Принесла на подпись начальнику, в ожидании похвалы за оперативность.

— А куда ты так торопишься? — поморщился начальник. — Документ должен вылежаться.

Я решила, что он шутит.

— То есть мне расписали письма, а я должна пойти чай пить?

— Ты должна научиться не бежать впереди паровоза. За неделю все может измениться сто раз, и твои писюльки будут не актуальны, — пояснил начальник. — Научись ждать!

Оооо, как я ненавидела это слово — «ждать». Ждать — в моей траскрипции — означало упустить возможности.
Я всю свою жизнь чего-то вынужденно ждала и никак не могла взять в толк, какова моя роль в этом ожидании.

Ждать — это для меня всегда был глагол бездействия и символ упущенных возможностей. Нельзя ждать, надо действовать. Я постоянно сопротивлялась этому ждать. Не ждать! Не ждать!

Ничего в моей жизни не должно вылежаться! Ничего!

Но время идет, и я взрослею. Жизнь приподносит уроки про «ждать», и я многое переосмысливаю.

Моему другу сделали очередную химиотерапию. Теперь две недели ждем результатов — убит ли рак внутри, задушены ли метастазы.

Он просто ждет, смотрит в окно больничной палаты.

Я сопротивляюсь. Нервничаю. Мне нужно заполнить ожидание действиями.
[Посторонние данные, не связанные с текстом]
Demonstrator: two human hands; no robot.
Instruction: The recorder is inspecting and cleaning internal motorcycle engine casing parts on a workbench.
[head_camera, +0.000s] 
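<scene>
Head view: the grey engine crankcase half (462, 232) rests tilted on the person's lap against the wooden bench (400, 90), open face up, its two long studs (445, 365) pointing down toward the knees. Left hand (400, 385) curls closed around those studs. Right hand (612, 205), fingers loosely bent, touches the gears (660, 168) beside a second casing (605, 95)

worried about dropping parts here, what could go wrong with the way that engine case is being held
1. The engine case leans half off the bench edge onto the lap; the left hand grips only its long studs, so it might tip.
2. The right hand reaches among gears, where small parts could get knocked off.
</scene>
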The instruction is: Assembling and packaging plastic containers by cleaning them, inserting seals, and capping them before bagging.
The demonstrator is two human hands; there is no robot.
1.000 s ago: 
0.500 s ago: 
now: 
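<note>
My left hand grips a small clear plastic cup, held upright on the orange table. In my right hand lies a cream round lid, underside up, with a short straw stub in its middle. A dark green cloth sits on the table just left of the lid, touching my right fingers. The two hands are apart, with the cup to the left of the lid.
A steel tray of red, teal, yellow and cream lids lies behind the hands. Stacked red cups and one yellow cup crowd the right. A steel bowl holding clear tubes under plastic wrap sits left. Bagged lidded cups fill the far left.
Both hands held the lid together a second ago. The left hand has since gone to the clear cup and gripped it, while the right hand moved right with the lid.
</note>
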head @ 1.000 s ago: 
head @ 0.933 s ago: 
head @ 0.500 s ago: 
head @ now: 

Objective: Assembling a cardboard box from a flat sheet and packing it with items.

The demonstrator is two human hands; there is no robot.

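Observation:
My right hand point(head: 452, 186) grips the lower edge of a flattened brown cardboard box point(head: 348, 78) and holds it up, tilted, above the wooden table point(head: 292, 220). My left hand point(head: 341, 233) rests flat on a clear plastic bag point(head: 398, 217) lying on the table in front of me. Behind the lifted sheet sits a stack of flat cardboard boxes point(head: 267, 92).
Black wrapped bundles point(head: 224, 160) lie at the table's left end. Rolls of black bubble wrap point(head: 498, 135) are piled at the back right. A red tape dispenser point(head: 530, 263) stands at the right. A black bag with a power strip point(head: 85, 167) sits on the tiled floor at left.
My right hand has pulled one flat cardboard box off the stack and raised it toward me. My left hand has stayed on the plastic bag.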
Например, давай выработаем план, что делаем дальше. Что делаем дальше, если все хорошо. И если не все хорошо. Давай позвоним твоему другу, соседу по палате, с таким же диагнозом, тому, которого выписали домой. Он тебя вдохновит. Давай, пиши книгу. Твою книгу. Ты классно пишешь, у меня в издательстве связи, я помогу… Я найду иллюстратора…

— Оль, давай подождем… — просит он.
Это звучит, как «замолчи, а?», но мне не обидно.

Я по-прежнему ненавижу ждать и не умею. Но я теперь уважаю тех, кто выбирает «ждать» взамен «не ждать».

Потому что иногда ждать — это … дать времени пройти. Это замереть и посмотреть в окно на летнюю осень. Это просто остановиться, чтобы не тратить сил. Которых и так нет.

Море волнуется раз.
Море волнуется два.
Море волнуется три.
Морская фигура на месте замри.

Катя, моя дочь, переболела менингитом. Это — если коротко — воспаление мозговых оболочек. Это было 2 года назад, но для меня всегда это было — вчера.

Пару месяцев назад у нее поднялась температура. Меня шарахнуло страхом.
Я помню про 38, но ведь был менингит.

Пожилая педиатр, 35 лет лечившая детей на своем участке, разговаривала с такими вот, как я, вечно неопытными мамами, глаголами повелительного наклонения.

— Не ждать! Сбивать! Сразу! После менингита вам нельзя вообще играть с температурой.

Я кладу трубку, и даю дочери жаропонижающее. Она, горяченькая, сладко засыпает в кроватке.

Я смотрю в окно. Просто смотрю.
Жду мужа и сына. Жду, когда спадет температура. Жду, когда доварится суп.
Жду, когда достирает стиралка.

Вся наша жизнь в каком-то смысле это ожидание. Она вся пронизана глаголом «ждать» в разной концентрации.
И каждый выбирает свою дозу ожидания.

Но что бы мы не выбрали, море, оно все равно волнуется… раз.